◆ Required work ◆
Copy nothing but the text: reproduce each line of the listing exactly and leave the pictures out.

=== Data under study ===

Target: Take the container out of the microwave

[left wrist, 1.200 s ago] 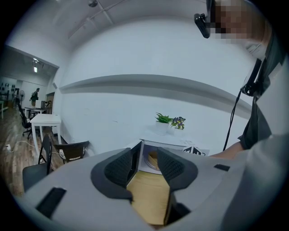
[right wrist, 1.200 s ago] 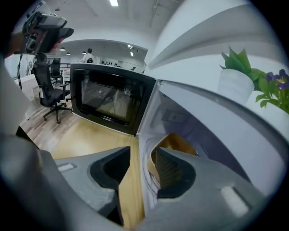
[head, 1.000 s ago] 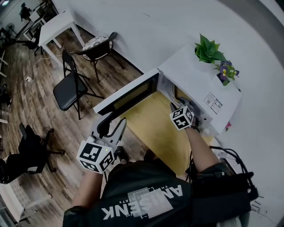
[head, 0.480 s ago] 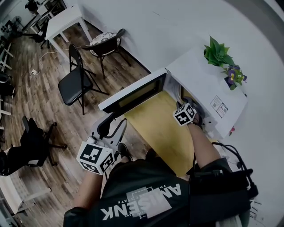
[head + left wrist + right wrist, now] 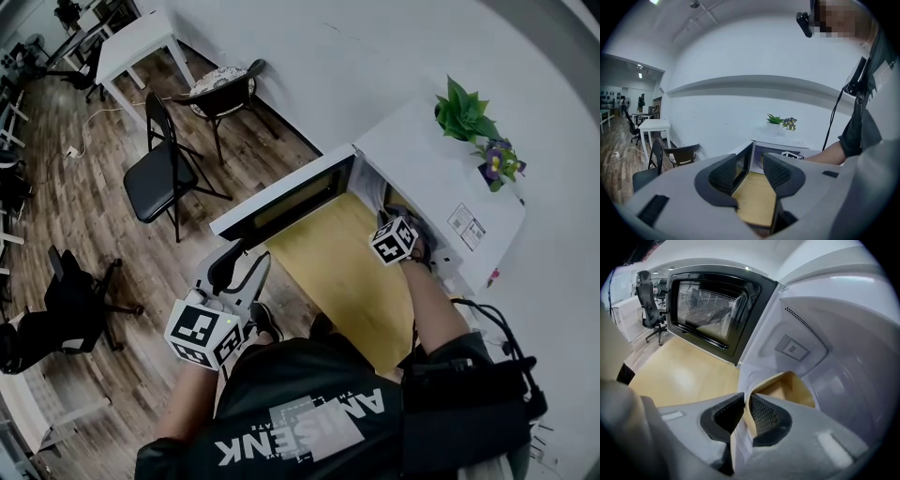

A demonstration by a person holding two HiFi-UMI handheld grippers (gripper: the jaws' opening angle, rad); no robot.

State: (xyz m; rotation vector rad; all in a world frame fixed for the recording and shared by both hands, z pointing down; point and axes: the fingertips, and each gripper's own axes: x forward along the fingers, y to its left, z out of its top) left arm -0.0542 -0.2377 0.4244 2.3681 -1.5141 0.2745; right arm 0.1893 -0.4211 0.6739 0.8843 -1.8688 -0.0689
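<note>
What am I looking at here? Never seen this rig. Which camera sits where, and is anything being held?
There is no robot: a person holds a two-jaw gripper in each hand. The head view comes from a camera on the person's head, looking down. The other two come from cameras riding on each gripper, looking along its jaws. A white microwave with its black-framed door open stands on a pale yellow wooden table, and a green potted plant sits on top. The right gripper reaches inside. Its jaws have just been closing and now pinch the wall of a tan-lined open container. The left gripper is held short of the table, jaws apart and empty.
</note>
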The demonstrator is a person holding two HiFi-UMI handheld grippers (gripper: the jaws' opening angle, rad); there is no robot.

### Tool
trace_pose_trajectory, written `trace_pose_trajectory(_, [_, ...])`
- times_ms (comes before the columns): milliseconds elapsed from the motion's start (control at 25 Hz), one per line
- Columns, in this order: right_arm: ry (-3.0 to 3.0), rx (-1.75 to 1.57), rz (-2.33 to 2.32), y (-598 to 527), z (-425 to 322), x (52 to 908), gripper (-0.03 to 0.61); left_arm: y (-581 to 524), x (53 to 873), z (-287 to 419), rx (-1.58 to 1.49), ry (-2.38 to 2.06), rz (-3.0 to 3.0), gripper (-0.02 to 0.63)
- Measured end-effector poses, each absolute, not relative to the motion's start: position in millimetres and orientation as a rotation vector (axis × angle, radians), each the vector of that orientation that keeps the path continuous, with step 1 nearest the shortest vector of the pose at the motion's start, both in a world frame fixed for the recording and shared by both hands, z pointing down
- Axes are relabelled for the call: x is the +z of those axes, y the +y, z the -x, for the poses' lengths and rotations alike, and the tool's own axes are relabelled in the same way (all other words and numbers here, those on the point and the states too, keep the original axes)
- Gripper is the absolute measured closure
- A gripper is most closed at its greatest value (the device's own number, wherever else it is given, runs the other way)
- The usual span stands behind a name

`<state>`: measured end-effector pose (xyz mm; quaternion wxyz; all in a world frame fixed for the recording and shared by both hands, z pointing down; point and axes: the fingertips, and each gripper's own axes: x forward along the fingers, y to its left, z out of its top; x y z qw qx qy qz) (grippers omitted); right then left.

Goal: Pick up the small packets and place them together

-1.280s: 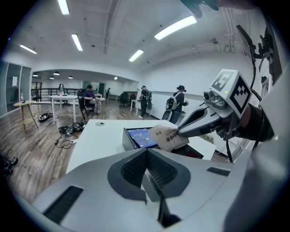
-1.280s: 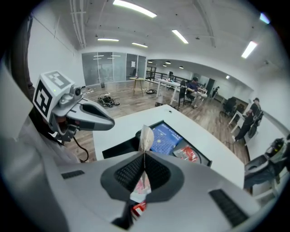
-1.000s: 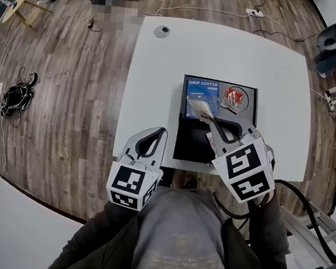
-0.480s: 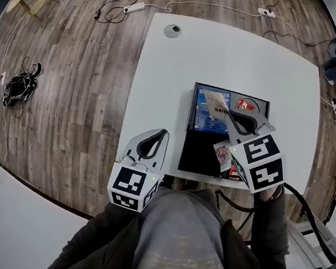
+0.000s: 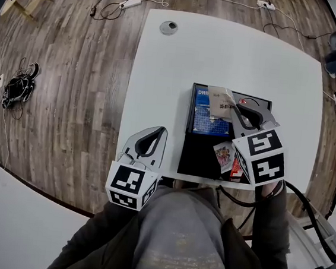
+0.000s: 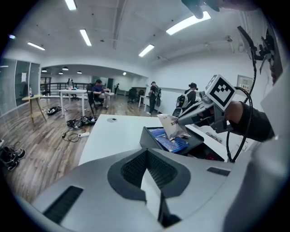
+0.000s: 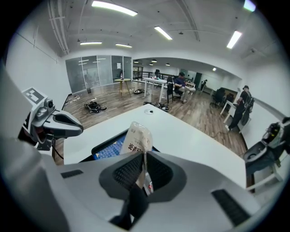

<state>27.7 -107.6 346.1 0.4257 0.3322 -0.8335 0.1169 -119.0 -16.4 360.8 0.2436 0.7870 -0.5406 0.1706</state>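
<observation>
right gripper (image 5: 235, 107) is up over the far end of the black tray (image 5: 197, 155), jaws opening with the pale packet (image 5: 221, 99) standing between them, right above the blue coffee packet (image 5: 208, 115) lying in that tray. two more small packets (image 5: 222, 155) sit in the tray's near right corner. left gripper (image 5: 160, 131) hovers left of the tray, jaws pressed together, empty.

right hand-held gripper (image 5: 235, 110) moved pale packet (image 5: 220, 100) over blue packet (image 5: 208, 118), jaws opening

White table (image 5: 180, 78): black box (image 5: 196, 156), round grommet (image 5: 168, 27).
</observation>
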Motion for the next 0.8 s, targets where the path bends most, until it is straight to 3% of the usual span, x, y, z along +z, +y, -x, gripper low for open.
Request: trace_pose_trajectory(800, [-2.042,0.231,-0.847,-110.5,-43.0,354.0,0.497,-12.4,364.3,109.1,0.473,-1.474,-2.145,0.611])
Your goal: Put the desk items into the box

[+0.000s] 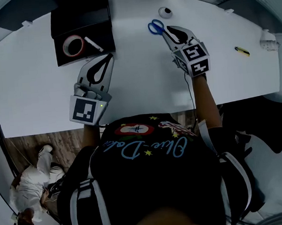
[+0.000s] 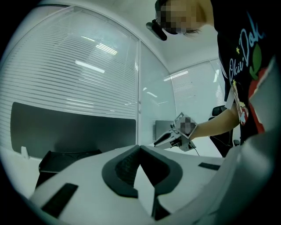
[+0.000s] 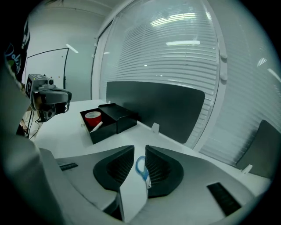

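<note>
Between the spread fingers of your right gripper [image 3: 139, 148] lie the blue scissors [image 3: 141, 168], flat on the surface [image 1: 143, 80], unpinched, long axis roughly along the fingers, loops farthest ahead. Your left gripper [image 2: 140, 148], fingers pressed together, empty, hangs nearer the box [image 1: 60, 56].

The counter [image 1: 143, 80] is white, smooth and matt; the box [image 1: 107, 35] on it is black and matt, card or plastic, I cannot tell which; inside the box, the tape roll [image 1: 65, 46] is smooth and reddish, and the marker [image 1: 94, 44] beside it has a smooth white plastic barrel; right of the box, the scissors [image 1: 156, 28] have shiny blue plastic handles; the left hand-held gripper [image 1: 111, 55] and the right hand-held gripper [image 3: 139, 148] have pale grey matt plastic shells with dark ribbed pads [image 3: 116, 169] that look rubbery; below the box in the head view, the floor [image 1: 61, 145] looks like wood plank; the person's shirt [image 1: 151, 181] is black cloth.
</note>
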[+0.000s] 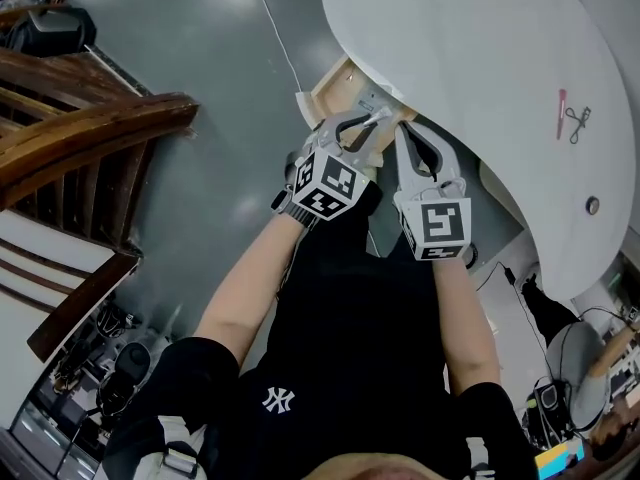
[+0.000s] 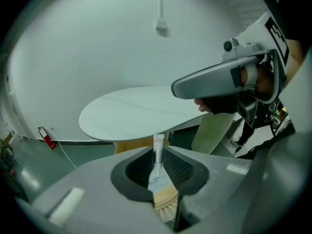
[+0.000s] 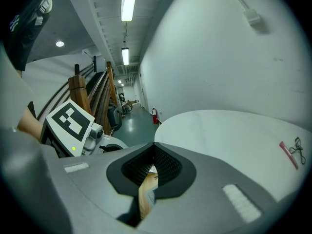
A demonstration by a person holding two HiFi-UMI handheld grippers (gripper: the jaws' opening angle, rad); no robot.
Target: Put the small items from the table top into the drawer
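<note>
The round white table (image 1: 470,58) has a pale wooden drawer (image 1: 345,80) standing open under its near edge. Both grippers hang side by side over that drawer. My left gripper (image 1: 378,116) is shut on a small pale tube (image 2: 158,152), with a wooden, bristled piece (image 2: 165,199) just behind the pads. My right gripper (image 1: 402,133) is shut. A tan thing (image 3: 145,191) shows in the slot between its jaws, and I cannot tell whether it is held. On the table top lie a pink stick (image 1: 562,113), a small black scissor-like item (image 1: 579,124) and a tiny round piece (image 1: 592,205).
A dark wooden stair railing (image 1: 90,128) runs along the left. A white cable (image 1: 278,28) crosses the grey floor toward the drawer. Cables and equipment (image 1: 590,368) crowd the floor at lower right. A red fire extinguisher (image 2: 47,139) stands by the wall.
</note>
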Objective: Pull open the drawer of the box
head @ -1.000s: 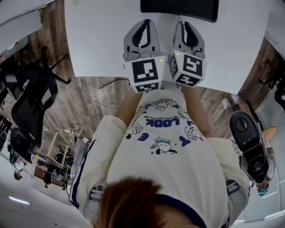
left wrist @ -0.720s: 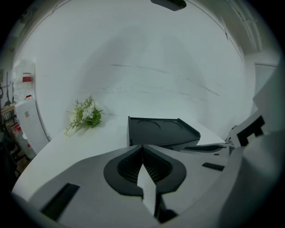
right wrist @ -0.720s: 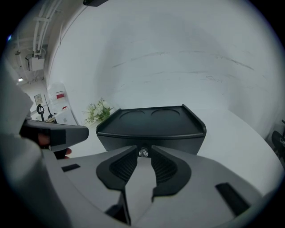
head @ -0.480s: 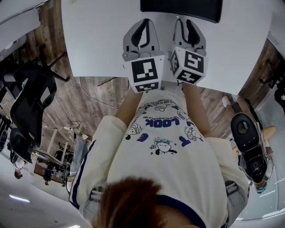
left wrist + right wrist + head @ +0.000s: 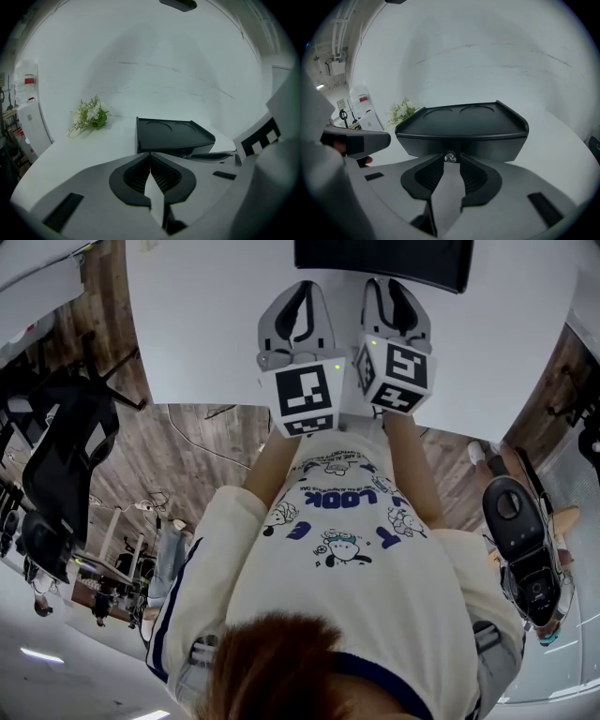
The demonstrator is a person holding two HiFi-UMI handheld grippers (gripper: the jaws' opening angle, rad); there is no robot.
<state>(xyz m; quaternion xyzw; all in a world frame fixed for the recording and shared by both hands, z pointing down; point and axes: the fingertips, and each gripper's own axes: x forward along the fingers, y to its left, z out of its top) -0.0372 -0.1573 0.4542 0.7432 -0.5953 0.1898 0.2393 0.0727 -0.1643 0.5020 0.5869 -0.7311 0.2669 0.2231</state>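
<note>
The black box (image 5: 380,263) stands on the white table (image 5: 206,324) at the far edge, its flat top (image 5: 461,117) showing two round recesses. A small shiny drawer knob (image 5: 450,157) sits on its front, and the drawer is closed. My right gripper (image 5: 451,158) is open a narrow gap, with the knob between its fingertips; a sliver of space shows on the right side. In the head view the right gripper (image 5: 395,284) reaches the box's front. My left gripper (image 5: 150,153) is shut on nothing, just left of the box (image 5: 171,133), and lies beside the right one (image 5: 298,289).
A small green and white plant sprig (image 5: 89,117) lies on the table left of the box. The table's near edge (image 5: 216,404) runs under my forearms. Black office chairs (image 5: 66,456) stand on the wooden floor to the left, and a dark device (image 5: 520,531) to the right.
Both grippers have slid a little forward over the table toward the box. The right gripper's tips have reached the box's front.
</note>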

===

◆ Answer box ◆
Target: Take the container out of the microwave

[left wrist, 1.200 s ago] 
[right wrist, 1.200 s ago] 
[head, 1.000 s ago] 
[head, 0.480 s ago] 
[head + left wrist + right wrist, now] 

A demonstration by a person holding two HiFi-UMI handheld grippers (gripper: the jaws' opening angle, rad); no robot.

State: (xyz m; rotation vector rad; all in a world frame fixed for the recording and shared by both hands, z pointing down; point and axes: the fingertips, and each gripper's own axes: x forward along the fingers, y to its left, z out of its top) left arm -0.0542 -0.2377 0.4244 2.3681 -1.5141 0.2745; right arm 0.1893 -0.4211 0.6739 0.8843 -1.8688 -0.0689
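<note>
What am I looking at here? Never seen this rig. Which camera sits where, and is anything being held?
There is no robot: a person holds a two-jaw gripper in each hand. The head view comes from a camera on the person's head, looking down. The other two come from cameras riding on each gripper, looking along its jaws. A white microwave with its black-framed door open stands on a pale yellow wooden table, and a green potted plant sits on top. The right gripper reaches inside. Its jaws have just been closing and now pinch the wall of a tan-lined open container. The left gripper is held short of the table, jaws apart and empty.
</note>
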The demonstrator is a person holding two HiFi-UMI handheld grippers (gripper: the jaws' opening angle, rad); there is no robot.

### Tool
trace_pose_trajectory, written `trace_pose_trajectory(_, [_, ...])`
- times_ms (comes before the columns): milliseconds elapsed from the motion's start (control at 25 Hz), one per line
- Columns, in this order: right_arm: ry (-3.0 to 3.0), rx (-1.75 to 1.57), rz (-2.33 to 2.32), y (-598 to 527), z (-425 to 322), x (52 to 908), gripper (-0.03 to 0.61); left_arm: y (-581 to 524), x (53 to 873), z (-287 to 419), rx (-1.58 to 1.49), ry (-2.38 to 2.06), rz (-3.0 to 3.0), gripper (-0.02 to 0.63)
- Measured end-effector poses, each absolute, not relative to the motion's start: position in millimetres and orientation as a rotation vector (axis × angle, radians), each the vector of that orientation that keeps the path continuous, with step 1 nearest the shortest vector of the pose at the motion's start, both in a world frame fixed for the recording and shared by both hands, z pointing down
- Axes are relabelled for the call: x is the +z of those axes, y the +y, z the -x, for the poses' lengths and rotations alike, and the tool's own axes are relabelled in the same way (all other words and numbers here, those on the point and the states too, keep the original axes)
- Gripper is the absolute measured closure
- A gripper is most closed at its greatest value (the device's own number, wherever else it is given, runs the other way)
- The usual span stands behind a name

`<state>`: measured end-effector pose (xyz mm; quaternion wxyz; all in a world frame fixed for the recording and shared by both hands, z pointing down; point and axes: the fingertips, and each gripper's own axes: x forward along the fingers, y to its left, z out of its top; x y z qw qx qy qz) (grippers omitted); right then left.

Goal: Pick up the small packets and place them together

-1.280s: 
-1.280s: 
-1.000s: 
-0.480s: 
+0.000s: 
+0.000s: 
+0.000s: 

<state>27.7 -107.6 346.1 0.4257 0.3322 -0.8335 0.1169 -119.0 -16.4 360.8 0.2436 0.7870 -0.5406 0.1706</state>
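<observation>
right gripper (image 5: 235, 107) is up over the far end of the black tray (image 5: 197, 155), jaws opening with the pale packet (image 5: 221, 99) standing between them, right above the blue coffee packet (image 5: 208, 115) lying in that tray. two more small packets (image 5: 222, 155) sit in the tray's near right corner. left gripper (image 5: 160, 131) hovers left of the tray, jaws pressed together, empty.

right hand-held gripper (image 5: 235, 110) moved pale packet (image 5: 220, 100) over blue packet (image 5: 208, 118), jaws opening

White table (image 5: 180, 78): black box (image 5: 196, 156), round grommet (image 5: 168, 27).
</observation>
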Motion for the next 0.8 s, targets where the path bends most, until it is straight to 3% of the usual span, x, y, z along +z, +y, -x, gripper low for open.
Request: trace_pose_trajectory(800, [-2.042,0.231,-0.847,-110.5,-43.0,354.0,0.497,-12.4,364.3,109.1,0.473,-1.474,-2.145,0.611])
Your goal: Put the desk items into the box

[+0.000s] 
[+0.000s] 
[+0.000s] 

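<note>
Between the spread fingers of your right gripper [image 3: 139, 148] lie the blue scissors [image 3: 141, 168], flat on the surface [image 1: 143, 80], unpinched, long axis roughly along the fingers, loops farthest ahead. Your left gripper [image 2: 140, 148], fingers pressed together, empty, hangs nearer the box [image 1: 60, 56].

The counter [image 1: 143, 80] is white, smooth and matt; the box [image 1: 107, 35] on it is black and matt, card or plastic, I cannot tell which; inside the box, the tape roll [image 1: 65, 46] is smooth and reddish, and the marker [image 1: 94, 44] beside it has a smooth white plastic barrel; right of the box, the scissors [image 1: 156, 28] have shiny blue plastic handles; the left hand-held gripper [image 1: 111, 55] and the right hand-held gripper [image 3: 139, 148] have pale grey matt plastic shells with dark ribbed pads [image 3: 116, 169] that look rubbery; below the box in the head view, the floor [image 1: 61, 145] looks like wood plank; the person's shirt [image 1: 151, 181] is black cloth.
</note>
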[+0.000s] 
[+0.000s] 
[+0.000s] 
A demonstration by a person holding two HiFi-UMI handheld grippers (gripper: the jaws' opening angle, rad); no robot.
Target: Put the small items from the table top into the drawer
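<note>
The round white table (image 1: 470,58) has a pale wooden drawer (image 1: 345,80) standing open under its near edge. Both grippers hang side by side over that drawer. My left gripper (image 1: 378,116) is shut on a small pale tube (image 2: 158,152), with a wooden, bristled piece (image 2: 165,199) just behind the pads. My right gripper (image 1: 402,133) is shut. A tan thing (image 3: 145,191) shows in the slot between its jaws, and I cannot tell whether it is held. On the table top lie a pink stick (image 1: 562,113), a small black scissor-like item (image 1: 579,124) and a tiny round piece (image 1: 592,205).
A dark wooden stair railing (image 1: 90,128) runs along the left. A white cable (image 1: 278,28) crosses the grey floor toward the drawer. Cables and equipment (image 1: 590,368) crowd the floor at lower right. A red fire extinguisher (image 2: 47,139) stands by the wall.
</note>
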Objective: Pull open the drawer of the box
head @ -1.000s: 
left wrist @ -0.720s: 
right wrist @ -0.720s: 
head @ -0.480s: 
left wrist + right wrist + head @ +0.000s: 
The demonstrator is a person holding two HiFi-UMI handheld grippers (gripper: the jaws' opening angle, rad); there is no robot.
<state>(xyz m; quaternion xyzw; all in a world frame fixed for the recording and shared by both hands, z pointing down; point and axes: the fingertips, and each gripper's own axes: x forward along the fingers, y to its left, z out of its top) -0.0372 -0.1573 0.4542 0.7432 -0.5953 0.1898 0.2393 0.0727 -0.1643 0.5020 0.5869 -0.7311 0.2669 0.2231</state>
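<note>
The black box (image 5: 380,263) stands on the white table (image 5: 206,324) at the far edge, its flat top (image 5: 461,117) showing two round recesses. A small shiny drawer knob (image 5: 450,157) sits on its front, and the drawer is closed. My right gripper (image 5: 451,158) is open a narrow gap, with the knob between its fingertips; a sliver of space shows on the right side. In the head view the right gripper (image 5: 395,284) reaches the box's front. My left gripper (image 5: 150,153) is shut on nothing, just left of the box (image 5: 171,133), and lies beside the right one (image 5: 298,289).
A small green and white plant sprig (image 5: 89,117) lies on the table left of the box. The table's near edge (image 5: 216,404) runs under my forearms. Black office chairs (image 5: 66,456) stand on the wooden floor to the left, and a dark device (image 5: 520,531) to the right.
Both grippers have slid a little forward over the table toward the box. The right gripper's tips have reached the box's front.
</note>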

No more output will be given for this exercise.